▸ **Work instructions**
Verbatim output required. Print the data in full.

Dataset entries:

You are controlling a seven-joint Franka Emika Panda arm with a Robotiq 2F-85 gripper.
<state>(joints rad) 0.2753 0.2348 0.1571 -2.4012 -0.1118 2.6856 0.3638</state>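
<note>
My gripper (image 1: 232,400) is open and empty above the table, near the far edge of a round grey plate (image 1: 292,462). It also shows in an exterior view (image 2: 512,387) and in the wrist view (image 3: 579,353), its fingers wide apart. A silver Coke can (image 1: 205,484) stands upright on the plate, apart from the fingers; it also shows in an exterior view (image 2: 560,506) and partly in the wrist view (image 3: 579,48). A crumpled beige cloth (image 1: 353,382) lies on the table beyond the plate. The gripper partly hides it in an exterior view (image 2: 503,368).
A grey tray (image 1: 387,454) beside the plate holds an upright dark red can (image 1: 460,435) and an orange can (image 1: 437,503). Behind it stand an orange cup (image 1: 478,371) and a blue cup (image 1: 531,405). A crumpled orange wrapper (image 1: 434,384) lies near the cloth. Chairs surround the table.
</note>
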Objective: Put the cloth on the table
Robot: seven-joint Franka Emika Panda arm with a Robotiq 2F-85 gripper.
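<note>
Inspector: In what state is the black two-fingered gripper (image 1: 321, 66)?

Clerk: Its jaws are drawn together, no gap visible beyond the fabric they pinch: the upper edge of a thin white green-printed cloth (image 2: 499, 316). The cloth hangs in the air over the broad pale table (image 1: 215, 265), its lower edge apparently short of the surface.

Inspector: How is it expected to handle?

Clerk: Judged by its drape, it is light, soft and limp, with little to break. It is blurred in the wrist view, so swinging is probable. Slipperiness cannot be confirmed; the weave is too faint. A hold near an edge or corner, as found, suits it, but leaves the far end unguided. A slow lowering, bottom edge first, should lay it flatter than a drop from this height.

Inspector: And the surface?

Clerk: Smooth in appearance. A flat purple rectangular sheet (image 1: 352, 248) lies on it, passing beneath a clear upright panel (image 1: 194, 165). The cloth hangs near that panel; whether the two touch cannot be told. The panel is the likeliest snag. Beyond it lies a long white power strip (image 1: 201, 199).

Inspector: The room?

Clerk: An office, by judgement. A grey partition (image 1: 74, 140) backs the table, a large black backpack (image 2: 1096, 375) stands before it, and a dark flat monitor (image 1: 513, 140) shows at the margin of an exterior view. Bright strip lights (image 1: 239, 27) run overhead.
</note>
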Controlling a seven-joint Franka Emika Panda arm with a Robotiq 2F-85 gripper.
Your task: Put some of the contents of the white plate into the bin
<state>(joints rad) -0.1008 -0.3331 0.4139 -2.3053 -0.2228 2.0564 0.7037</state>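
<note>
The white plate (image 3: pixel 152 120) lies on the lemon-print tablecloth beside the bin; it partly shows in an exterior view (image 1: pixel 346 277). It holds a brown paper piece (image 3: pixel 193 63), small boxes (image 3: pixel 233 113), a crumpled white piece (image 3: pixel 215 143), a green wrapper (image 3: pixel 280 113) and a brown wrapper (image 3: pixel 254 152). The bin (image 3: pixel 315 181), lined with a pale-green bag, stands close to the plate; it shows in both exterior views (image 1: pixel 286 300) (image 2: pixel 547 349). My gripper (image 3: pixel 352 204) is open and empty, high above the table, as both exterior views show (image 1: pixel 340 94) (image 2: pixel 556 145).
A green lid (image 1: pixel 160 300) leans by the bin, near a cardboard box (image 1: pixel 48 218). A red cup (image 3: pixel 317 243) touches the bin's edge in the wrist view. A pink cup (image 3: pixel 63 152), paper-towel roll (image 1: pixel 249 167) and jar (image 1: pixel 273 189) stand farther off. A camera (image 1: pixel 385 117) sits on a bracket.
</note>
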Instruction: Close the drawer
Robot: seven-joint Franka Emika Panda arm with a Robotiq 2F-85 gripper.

▸ **Answer below**
You are controlling a seven-joint Franka Emika Panda arm with a Robotiq 2F-85 gripper.
<state>(joints rad) 0.2753 0.2348 0.1571 -2.4012 -0.1118 2.6856 0.3638</state>
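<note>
My gripper (image 1: 232,400) is open and empty above the table, near the far edge of a round grey plate (image 1: 292,462). It also shows in an exterior view (image 2: 512,387) and in the wrist view (image 3: 579,353), its fingers wide apart. A silver Coke can (image 1: 205,484) stands upright on the plate, apart from the fingers; it also shows in an exterior view (image 2: 560,506) and partly in the wrist view (image 3: 579,48). A crumpled beige cloth (image 1: 353,382) lies on the table beyond the plate. The gripper partly hides it in an exterior view (image 2: 503,368).
A grey tray (image 1: 387,454) beside the plate holds an upright dark red can (image 1: 460,435) and an orange can (image 1: 437,503). Behind it stand an orange cup (image 1: 478,371) and a blue cup (image 1: 531,405). A crumpled orange wrapper (image 1: 434,384) lies near the cloth. Chairs surround the table.
</note>
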Objective: Put the cloth on the table
Robot: seven-joint Franka Emika Panda arm with a Robotiq 2F-85 gripper.
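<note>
Inspector: In what state is the black two-fingered gripper (image 1: 321, 66)?

Clerk: Its jaws are drawn together, no gap visible beyond the fabric they pinch: the upper edge of a thin white green-printed cloth (image 2: 499, 316). The cloth hangs in the air over the broad pale table (image 1: 215, 265), its lower edge apparently short of the surface.

Inspector: How is it expected to handle?

Clerk: Judged by its drape, it is light, soft and limp, with little to break. It is blurred in the wrist view, so swinging is probable. Slipperiness cannot be confirmed; the weave is too faint. A hold near an edge or corner, as found, suits it, but leaves the far end unguided. A slow lowering, bottom edge first, should lay it flatter than a drop from this height.

Inspector: And the surface?

Clerk: Smooth in appearance. A flat purple rectangular sheet (image 1: 352, 248) lies on it, passing beneath a clear upright panel (image 1: 194, 165). The cloth hangs near that panel; whether the two touch cannot be told. The panel is the likeliest snag. Beyond it lies a long white power strip (image 1: 201, 199).

Inspector: The room?

Clerk: An office, by judgement. A grey partition (image 1: 74, 140) backs the table, a large black backpack (image 2: 1096, 375) stands before it, and a dark flat monitor (image 1: 513, 140) shows at the margin of an exterior view. Bright strip lights (image 1: 239, 27) run overhead.
</note>
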Controlling a seven-joint Franka Emika Panda arm with a Robotiq 2F-85 gripper.
Your task: Put some of the contents of the white plate into the bin
<state>(joints rad) -0.1008 -0.3331 0.4139 -2.3053 -0.2228 2.0564 0.7037</state>
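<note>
The white plate (image 3: pixel 152 120) lies on the lemon-print tablecloth beside the bin; it partly shows in an exterior view (image 1: pixel 346 277). It holds a brown paper piece (image 3: pixel 193 63), small boxes (image 3: pixel 233 113), a crumpled white piece (image 3: pixel 215 143), a green wrapper (image 3: pixel 280 113) and a brown wrapper (image 3: pixel 254 152). The bin (image 3: pixel 315 181), lined with a pale-green bag, stands close to the plate; it shows in both exterior views (image 1: pixel 286 300) (image 2: pixel 547 349). My gripper (image 3: pixel 352 204) is open and empty, high above the table, as both exterior views show (image 1: pixel 340 94) (image 2: pixel 556 145).
A green lid (image 1: pixel 160 300) leans by the bin, near a cardboard box (image 1: pixel 48 218). A red cup (image 3: pixel 317 243) touches the bin's edge in the wrist view. A pink cup (image 3: pixel 63 152), paper-towel roll (image 1: pixel 249 167) and jar (image 1: pixel 273 189) stand farther off. A camera (image 1: pixel 385 117) sits on a bracket.
</note>
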Instruction: Close the drawer
Robot: seven-joint Franka Emika Panda arm with a Robotiq 2F-85 gripper.

That finishes the exercise, with nothing more to add.